I understand your point, Allin. And getting it worked when using the
--permanent option would be very useful.
But, let me loudly think about some of my use cases -- maybe some others have
to deal with similar ones...
[cases where using the --permanent option with "smpl" would clearly
not be convenient]
OK, here's what's now in git (not yet in snapshots, I'd prefer to
see some testing first):
(1) Imposing a sample restriction with the --permanent option
results in "trimming" of string-valued series: only string values
that appear within the sub-sample are preserved, and the numeric
coding for such series is adjusted accordingly. Note, this means
that any given observation will have the same string value as it had
in the full dataset, but may not have the same numeric code.
(2) When using the "store" command with a native target (gdt or
gdtb) there's a new option --trim-strvals which has a similar
effect. We achieve this as follows:
* Any string-valued series are first backed-up (copied in RAM).

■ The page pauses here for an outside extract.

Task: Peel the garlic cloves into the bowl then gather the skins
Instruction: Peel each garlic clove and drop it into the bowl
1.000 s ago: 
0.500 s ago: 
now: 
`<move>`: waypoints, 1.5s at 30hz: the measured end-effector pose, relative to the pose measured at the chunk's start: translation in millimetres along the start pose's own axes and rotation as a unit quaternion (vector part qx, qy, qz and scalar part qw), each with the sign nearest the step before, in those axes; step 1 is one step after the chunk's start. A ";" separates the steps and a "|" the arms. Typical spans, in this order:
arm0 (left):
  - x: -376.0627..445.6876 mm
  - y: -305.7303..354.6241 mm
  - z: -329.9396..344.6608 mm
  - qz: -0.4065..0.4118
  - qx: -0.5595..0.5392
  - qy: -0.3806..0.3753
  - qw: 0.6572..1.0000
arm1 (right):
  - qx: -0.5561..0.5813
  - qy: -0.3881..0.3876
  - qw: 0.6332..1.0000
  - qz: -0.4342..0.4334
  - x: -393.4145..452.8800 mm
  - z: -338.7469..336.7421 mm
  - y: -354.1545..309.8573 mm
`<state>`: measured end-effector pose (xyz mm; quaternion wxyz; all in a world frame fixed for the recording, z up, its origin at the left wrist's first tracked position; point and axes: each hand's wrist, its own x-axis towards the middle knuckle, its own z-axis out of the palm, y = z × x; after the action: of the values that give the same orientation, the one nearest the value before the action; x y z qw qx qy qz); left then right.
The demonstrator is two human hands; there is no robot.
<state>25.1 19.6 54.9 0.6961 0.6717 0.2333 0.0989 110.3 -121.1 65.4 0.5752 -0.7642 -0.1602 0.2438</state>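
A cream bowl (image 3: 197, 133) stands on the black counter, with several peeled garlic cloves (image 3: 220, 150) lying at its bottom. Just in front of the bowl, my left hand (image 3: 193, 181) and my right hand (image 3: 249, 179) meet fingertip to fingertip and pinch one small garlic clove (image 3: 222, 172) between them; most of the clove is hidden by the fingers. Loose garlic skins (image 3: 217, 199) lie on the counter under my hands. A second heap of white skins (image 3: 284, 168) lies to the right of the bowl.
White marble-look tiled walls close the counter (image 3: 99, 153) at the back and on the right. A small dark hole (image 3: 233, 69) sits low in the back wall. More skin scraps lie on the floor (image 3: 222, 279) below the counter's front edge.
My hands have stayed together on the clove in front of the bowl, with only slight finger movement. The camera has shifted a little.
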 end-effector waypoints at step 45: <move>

* Before we actually write the data file we "trim" as described
above.
* Once the write is finished we restore the full form of the
string-valued series.
So you can sub-sample, store the data in trimmed form, then restore
the full dataset without loss of information -- or at least that's
the idea! This has worked OK in my limited testing today, but more
testing is wanted.
One further remark: "store --trim-strvals" will work even when
there's no sub-sample in place, in case the dataset contains any
redundant string values. I hadn't noticed before, but gretl's
grunfeld.gdt contains a redundant 11th firmname, "American Steel"
(there are only 10 firms in our dataset). You can remove that by
using store with the new option.
Allin